RoboSats is a Lightning Network-based P2P Bitcoin trading platform similar in nature to Peach Bitcoin, although RoboSats has an even more privacy-focused platform for executing P2P trades. RoboSats utilises the Tor network by default for user privacy and also implements Lightning Network compatibility for instant trades. RoboSats lets users trade non-custodial Bitcoin for national fiat currencies with the best privacy practices to ensure user safety and data protection. It is not advised to use RoboSats via clearnet, and users are encouraged instead to use the Tor Onion site for the platform.

Sovryn

Sovryn is an RSK-based DeFi platform for Bitcoin which offers decentralised lending and borrowing, a USD-denominated Stablecoin and allows users to trade and earn passive income. By using the Sovryn app, users can enjoy 0% P2P loans and earn up to 5% to 100% APR by providing Liquidity to Sovryn’s Stability Pool.

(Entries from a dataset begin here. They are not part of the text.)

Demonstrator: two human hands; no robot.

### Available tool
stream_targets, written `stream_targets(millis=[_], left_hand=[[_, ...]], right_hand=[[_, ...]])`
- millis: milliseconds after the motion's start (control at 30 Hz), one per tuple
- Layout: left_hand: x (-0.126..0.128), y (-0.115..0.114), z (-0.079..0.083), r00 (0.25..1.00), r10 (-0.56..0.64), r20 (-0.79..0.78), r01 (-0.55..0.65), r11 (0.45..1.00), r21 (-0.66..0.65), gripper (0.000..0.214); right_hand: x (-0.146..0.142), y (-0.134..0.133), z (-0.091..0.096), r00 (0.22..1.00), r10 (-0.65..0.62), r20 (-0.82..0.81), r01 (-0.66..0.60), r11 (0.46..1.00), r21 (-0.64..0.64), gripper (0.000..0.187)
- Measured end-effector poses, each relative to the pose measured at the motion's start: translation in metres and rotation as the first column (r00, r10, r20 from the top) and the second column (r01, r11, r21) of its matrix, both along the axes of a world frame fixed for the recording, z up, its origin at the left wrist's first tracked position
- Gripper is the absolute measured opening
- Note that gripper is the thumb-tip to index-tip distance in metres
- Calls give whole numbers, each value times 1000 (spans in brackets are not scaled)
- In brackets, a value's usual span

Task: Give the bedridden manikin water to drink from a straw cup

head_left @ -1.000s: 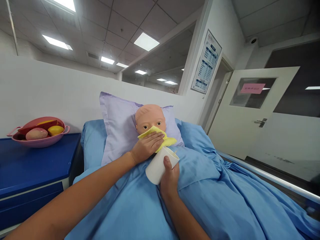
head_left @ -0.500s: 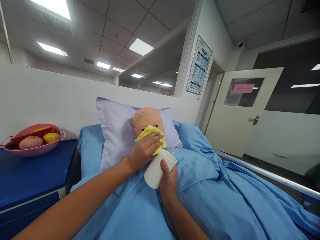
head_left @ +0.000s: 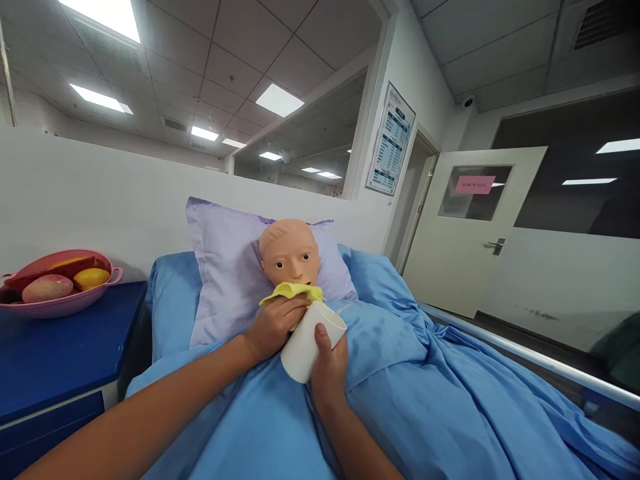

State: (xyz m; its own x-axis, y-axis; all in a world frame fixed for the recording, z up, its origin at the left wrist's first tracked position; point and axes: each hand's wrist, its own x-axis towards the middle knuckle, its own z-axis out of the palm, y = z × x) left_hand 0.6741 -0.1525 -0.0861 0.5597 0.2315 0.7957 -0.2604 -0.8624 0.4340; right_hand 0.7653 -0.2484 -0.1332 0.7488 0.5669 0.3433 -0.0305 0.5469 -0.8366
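Yellow cloth (head_left: 291, 289) held in left grip (head_left: 273, 328), tilted white cup (head_left: 301, 347) clasped by right grip (head_left: 330, 367), doll head (head_left: 289, 252) beyond both grips.

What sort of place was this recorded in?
Probably a care-training room set up like a hospital ward: a manikin lies against a lilac pillow among blue bedding, a rail runs alongside, and a framed notice hangs near the door.

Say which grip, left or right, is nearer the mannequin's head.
Left. The left grip, against the yellow cloth, is just below the mannequin's head; the right grip, around the white cup, is lower and farther right.
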Motion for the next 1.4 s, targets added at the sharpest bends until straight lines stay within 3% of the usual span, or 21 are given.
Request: stream_targets(millis=[167, 267, 333, 400, 433, 467, 500, 533, 633, 733, 867, 933, 1033, 1100, 1267, 1400], left_hand=[[9, 2, 37, 993, -68, 100, 58, 993, 101, 31], [18, 11, 43, 998, -42, 53, 27, 967, 252, 26], [20, 18, 34, 995, 77, 55, -95, 864, 495, 24], [20, 23, 18, 968, 206, 145, -247, 668, 702, 25], [19, 24, 10, 948, 248, 200, -311, 578, 755, 27], [18, 23, 2, 929, 278, 244, -359, 521, 774, 28], [16, 22, -5, 917, 294, 270, -389, 503, 772, 28], [14, 20, -10, 912, 302, 278, -402, 522, 752, 27], [7, 12, -16, 933, 277, 231, -360, 671, 648, 26], [3, 6, -5, 946, 206, 249, -317, 739, 594, 30], [8, 5, 23, 943, 148, 299, -309, 724, 616, 35], [15, 8, 32, 940, 156, 303, -325, 682, 656, 32], [25, 14, 30, 921, 240, 309, -391, 558, 732, 26], [27, 16, 20, 900, 314, 301, -427, 510, 746, 25], [19, 13, -9, 884, 382, 268, -454, 569, 685, 23], [9, 9, -14, 915, 337, 219, -396, 663, 636, 23]], right_hand=[[-1, -1, 4, 999, 38, -28, -38, 999, 17, 54], [0, 0, 7, 995, 40, -89, -38, 999, 30, 53], [0, 1, 8, 993, 35, -113, -31, 999, 38, 54], [0, 1, 8, 993, 32, -118, -27, 999, 41, 55], [1, 1, 7, 993, 31, -118, -27, 999, 41, 56], [1, 1, 6, 993, 34, -116, -30, 999, 41, 56], [1, 1, 5, 993, 36, -114, -32, 999, 39, 57], [1, 2, 4, 993, 37, -112, -33, 999, 35, 57], [2, 4, 1, 996, 25, -89, -24, 1000, 17, 58], [4, 5, -1, 996, 23, -83, -21, 999, 27, 59], [5, 6, 0, 996, 34, -82, -32, 999, 23, 59], [5, 6, 1, 997, 17, -80, -15, 1000, 14, 59], [5, 7, 1, 996, 10, -83, -10, 1000, 6, 59], [4, 6, 1, 996, 12, -85, -13, 1000, -1, 57], [1, 2, 3, 994, 34, -103, -33, 999, 20, 56], [1, 2, 4, 995, 24, -100, -23, 1000, 10, 59]])
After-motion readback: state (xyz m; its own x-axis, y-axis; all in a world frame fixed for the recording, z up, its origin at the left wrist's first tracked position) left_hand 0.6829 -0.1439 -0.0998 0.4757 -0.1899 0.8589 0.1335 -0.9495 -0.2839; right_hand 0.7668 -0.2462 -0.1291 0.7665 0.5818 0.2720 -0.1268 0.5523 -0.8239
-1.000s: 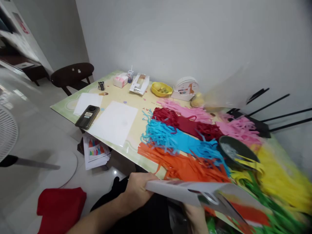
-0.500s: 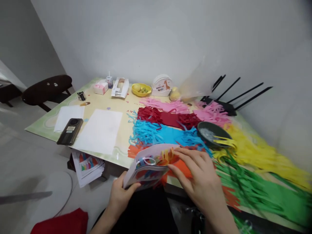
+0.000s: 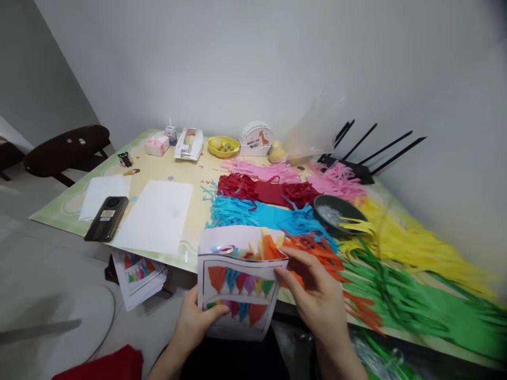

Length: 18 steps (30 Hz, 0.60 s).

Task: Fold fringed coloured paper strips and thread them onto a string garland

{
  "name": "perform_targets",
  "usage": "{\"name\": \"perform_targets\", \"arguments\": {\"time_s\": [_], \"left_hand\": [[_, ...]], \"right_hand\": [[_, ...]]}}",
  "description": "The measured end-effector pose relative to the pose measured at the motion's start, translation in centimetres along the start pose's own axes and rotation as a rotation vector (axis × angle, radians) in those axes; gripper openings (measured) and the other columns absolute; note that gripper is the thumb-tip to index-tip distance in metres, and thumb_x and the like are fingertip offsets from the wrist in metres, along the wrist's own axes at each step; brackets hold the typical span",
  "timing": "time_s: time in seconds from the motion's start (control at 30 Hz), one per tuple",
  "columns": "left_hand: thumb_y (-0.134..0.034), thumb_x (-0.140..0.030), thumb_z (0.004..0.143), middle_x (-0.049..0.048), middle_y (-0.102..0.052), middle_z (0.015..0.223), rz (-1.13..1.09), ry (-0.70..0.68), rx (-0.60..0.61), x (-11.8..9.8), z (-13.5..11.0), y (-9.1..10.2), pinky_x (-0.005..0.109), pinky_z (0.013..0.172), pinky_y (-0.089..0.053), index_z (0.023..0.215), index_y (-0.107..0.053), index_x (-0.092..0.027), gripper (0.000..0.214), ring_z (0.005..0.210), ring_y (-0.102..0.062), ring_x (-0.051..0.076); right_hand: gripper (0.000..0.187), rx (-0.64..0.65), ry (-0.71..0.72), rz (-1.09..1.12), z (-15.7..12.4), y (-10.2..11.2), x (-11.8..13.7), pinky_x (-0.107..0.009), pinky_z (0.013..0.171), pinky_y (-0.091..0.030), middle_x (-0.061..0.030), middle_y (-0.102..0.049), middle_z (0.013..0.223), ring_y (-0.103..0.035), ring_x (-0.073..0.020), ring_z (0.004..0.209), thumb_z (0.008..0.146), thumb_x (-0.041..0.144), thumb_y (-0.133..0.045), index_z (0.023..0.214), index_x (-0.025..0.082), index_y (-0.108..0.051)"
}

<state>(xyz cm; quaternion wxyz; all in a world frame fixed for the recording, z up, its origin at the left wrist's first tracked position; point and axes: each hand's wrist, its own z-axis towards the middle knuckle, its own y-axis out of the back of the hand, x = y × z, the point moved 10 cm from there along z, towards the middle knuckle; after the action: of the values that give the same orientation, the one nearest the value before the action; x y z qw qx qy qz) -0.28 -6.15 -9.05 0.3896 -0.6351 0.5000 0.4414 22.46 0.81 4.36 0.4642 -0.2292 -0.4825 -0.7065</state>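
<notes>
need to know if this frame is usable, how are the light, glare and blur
Head view: dim, fairly even indoor light; head view: a small glint near the front edge of the table; head view: yellow fringed paper and green fringed paper smear toward the right; head view: the printed packet in the left hand is slightly soft but recognisable.

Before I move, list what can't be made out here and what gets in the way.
All in the head view:
Lower contents of the printed packet: hidden by its front.
The left hand: most fingers hidden behind the packet.
The green fringed paper: right end cut off by the right edge.
The red item: cut off by the bottom edge.
Writing on the phone label: too small.
</notes>
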Motion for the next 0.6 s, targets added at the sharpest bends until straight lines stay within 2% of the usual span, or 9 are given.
{"name": "perform_targets", "arguments": {"time_s": [0.07, 0.17, 0.27, 0.37, 0.47, 0.53, 0.6], "left_hand": [[-0.086, -0.032, 0.053, 0.0099, -0.077, 0.092, -0.005, 0.006, 0.059, 0.1, 0.1, -0.3, 0.037, 0.081, -0.057, 0.091, -0.071, -0.013, 0.045, 0.089, -0.071, 0.03], [-0.084, -0.033, 0.059, 0.01, -0.076, 0.101, -0.023, -0.024, 0.119, -0.6, 0.2, -0.3, 0.034, 0.084, -0.056, 0.105, -0.067, -0.014, 0.053, 0.095, -0.07, 0.028], [-0.077, -0.035, 0.071, 0.0094, -0.072, 0.113, -0.114, -0.104, 0.079, -2.1, 0.6, 0.4, 0.031, 0.087, -0.055, 0.124, -0.056, -0.018, 0.06, 0.1, -0.069, 0.024], [-0.075, -0.034, 0.074, 0.0094, -0.069, 0.118, -0.107, -0.163, 0.079, -3.3, 0.9, -0.1, 0.03, 0.091, -0.053, 0.124, -0.054, -0.018, 0.056, 0.106, -0.066, 0.024], [-0.074, -0.032, 0.075, 0.0084, -0.07, 0.114, -0.003, -0.188, 0.025, -3.5, 0.7, -0.4, 0.03, 0.091, -0.052, 0.117, -0.058, -0.018, 0.047, 0.104, -0.066, 0.024], [-0.072, -0.032, 0.077, 0.007, -0.071, 0.111, 0.094, -0.216, -0.023, -3.4, 0.2, -0.4, 0.029, 0.089, -0.052, 0.115, -0.059, -0.019, 0.042, 0.101, -0.066, 0.023], [-0.072, -0.032, 0.078, 0.0058, -0.072, 0.106, 0.213, -0.24, -0.025, -3.3, -0.4, -0.7, 0.028, 0.086, -0.051, 0.112, -0.062, -0.019, 0.038, 0.099, -0.067, 0.022]], "right_hand": [[0.019, -0.022, -0.043, 0.02, -0.2, -0.4, -0.6, -0.031, 0.072, -0.057, -0.0064, -0.07, 0.096, -0.068, -0.0191, 0.08, 0.089, 0.032, -0.061, 0.103, 0.021, -0.067], [0.018, 0.031, -0.105, 0.063, -0.2, -0.7, -1.6, -0.028, 0.067, -0.055, -0.0052, -0.07, 0.087, -0.066, -0.0183, 0.075, 0.089, 0.035, -0.06, 0.095, 0.021, -0.069], [0.02, 0.122, -0.149, 0.112, -0.6, -1.4, -2.4, -0.026, 0.062, -0.053, -0.0056, -0.07, 0.087, -0.065, -0.0172, 0.072, 0.089, 0.037, -0.059, 0.093, 0.02, -0.069], [0.025, 0.186, -0.191, 0.101, -1.3, -1.9, -3.0, -0.026, 0.06, -0.053, -0.0058, -0.071, 0.089, -0.064, -0.016, 0.066, 0.088, 0.039, -0.06, 0.1, 0.019, -0.069], [0.03, 0.059, -0.172, 0.016, -1.2, -0.3, -2.8, -0.029, 0.066, -0.055, -0.0076, -0.072, 0.099, -0.066, -0.0179, 0.072, 0.087, 0.04, -0.062, 0.108, 0.02, -0.067], [0.028, -0.037, -0.113, -0.092, -0.7, 1.2, -2.1, -0.031, 0.069, -0.055, -0.0077, -0.072, 0.097, -0.067, -0.0189, 0.075, 0.087, 0.041, -0.062, 0.105, 0.02, -0.067], [0.024, -0.023, -0.042, -0.203, -0.1, 1.4, -1.2, -0.031, 0.068, -0.055, -0.0063, -0.072, 0.09, -0.067, -0.0188, 0.073, 0.087, 0.04, -0.063, 0.098, 0.019, -0.068]]}}
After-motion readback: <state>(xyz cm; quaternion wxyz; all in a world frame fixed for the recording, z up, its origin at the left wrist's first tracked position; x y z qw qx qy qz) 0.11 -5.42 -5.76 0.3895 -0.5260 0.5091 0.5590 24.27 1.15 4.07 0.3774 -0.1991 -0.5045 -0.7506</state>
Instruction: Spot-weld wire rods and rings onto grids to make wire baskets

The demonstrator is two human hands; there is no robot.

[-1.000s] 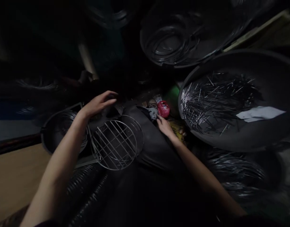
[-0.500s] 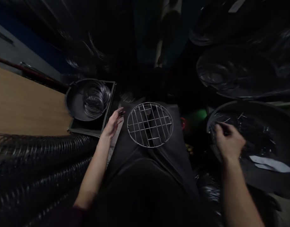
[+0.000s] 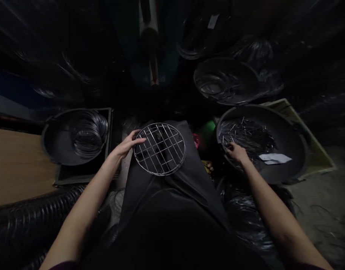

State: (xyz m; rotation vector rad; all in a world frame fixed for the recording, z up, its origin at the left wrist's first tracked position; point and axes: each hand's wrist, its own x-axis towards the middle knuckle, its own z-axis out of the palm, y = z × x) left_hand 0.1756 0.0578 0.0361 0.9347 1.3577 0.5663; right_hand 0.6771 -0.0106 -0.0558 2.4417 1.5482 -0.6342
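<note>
A round wire rack (image 3: pixel 160 143), with crossing bars inside a ring, rests on the dark apron (image 3: pixel 189 176) over my lap. My left hand (image 3: pixel 124 147) grips its left rim, thumb over the bars and the other fingers partly hidden at the edge. Off to the right, my right hand (image 3: pixel 238 153) is inside a wide dark basin (image 3: pixel 297 150), close to its near left wall. Its fingers are curled together beside a heap of short metal wire pieces (image 3: pixel 248 135); what they hold, if anything, I cannot make out.
White paper (image 3: pixel 275 158) lies in the right basin, which sits on a yellowish crate (image 3: pixel 320 161). At left, a basin (image 3: pixel 58 144) holds coiled wire (image 3: pixel 89 133). Stacked dark rings (image 3: pixel 28 213) fill the lower left. Another basin (image 3: pixel 231 80) stands behind.
My left hand has come onto the rack's left rim from beside it. My right hand has gone deeper among the wire pieces at the basin's left side. The view has turned right.
</note>
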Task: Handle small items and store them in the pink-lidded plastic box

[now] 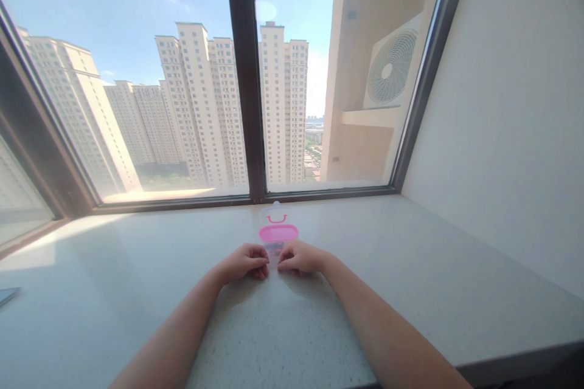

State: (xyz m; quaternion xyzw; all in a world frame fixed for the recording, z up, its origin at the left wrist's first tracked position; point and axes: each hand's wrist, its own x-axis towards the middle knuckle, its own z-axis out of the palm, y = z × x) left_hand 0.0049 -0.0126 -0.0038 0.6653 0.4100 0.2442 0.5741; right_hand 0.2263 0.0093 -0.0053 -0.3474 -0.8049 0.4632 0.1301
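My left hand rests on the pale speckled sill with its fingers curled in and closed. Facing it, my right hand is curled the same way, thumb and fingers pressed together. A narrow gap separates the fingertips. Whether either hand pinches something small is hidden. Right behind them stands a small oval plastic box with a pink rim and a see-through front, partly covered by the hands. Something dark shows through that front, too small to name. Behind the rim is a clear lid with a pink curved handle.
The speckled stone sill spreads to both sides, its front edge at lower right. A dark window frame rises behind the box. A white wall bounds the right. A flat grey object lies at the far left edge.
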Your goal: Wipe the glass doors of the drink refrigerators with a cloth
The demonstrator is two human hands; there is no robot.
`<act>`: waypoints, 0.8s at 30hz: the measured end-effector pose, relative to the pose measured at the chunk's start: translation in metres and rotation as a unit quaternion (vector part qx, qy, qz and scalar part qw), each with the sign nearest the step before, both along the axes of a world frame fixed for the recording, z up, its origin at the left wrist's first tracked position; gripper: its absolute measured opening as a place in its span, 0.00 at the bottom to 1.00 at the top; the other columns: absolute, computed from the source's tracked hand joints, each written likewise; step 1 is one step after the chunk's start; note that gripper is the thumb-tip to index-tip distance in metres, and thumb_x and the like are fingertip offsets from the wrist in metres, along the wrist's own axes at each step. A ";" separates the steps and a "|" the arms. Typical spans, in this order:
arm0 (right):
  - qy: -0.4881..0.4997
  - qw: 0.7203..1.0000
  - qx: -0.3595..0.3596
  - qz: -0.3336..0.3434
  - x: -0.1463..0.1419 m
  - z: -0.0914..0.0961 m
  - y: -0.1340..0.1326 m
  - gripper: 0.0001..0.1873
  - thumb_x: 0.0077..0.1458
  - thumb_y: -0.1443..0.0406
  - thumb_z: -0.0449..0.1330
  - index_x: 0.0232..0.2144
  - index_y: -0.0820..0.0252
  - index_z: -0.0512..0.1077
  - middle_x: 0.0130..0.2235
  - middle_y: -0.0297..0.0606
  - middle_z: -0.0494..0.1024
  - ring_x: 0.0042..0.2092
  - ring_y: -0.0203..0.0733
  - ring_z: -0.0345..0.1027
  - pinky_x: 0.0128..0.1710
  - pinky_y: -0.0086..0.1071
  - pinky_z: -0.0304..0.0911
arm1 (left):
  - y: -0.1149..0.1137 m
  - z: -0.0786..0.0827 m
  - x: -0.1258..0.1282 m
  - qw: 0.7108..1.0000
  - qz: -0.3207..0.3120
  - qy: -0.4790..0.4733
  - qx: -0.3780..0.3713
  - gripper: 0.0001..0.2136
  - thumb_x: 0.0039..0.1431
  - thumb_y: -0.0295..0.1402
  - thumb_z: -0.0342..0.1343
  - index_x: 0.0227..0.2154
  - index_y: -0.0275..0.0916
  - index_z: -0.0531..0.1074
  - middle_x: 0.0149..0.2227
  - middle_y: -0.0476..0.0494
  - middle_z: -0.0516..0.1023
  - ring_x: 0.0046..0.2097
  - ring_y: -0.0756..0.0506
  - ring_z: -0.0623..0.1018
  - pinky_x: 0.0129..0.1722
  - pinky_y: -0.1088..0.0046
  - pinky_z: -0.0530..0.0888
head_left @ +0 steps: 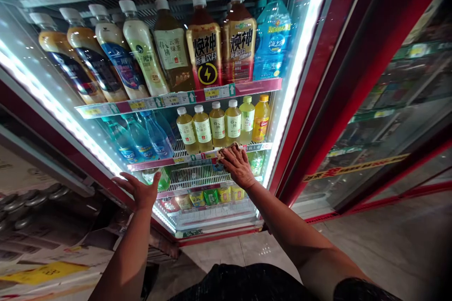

Sovryn takes advantage of over-collateralising its loans with Bitcoin to ensure that loans are repaid.

Tropykus Finance

Tropykus Finance is a DeFi platform designed specifically to meet the needs of Latin American users. Tropykus allows users to access Bitcoin and Dollar-denominated Stablecoins (DOC and XUSD) as savings vehicles, which is important in a region with weak fiat currencies. Tropykus also provides very cheap decentralised lending and borrowing services for users, allowing them to access credit in a P2P decentralised loan. 

10101 Finance

10101 (“Ten-Ten-One”) Finance, is a Lightning Network-first P2P trading platform and wallet app for trustlessly trading non-custodial Bitcoin. 10101 leverages DLCs to facilitate instant trades between the platform’s users. Users can also connect 10101 to their own node for additional privacy. 10101 is a new platform that aims to provide a true trustless and decentralised trading experience for Lightning Network and Bitcoin.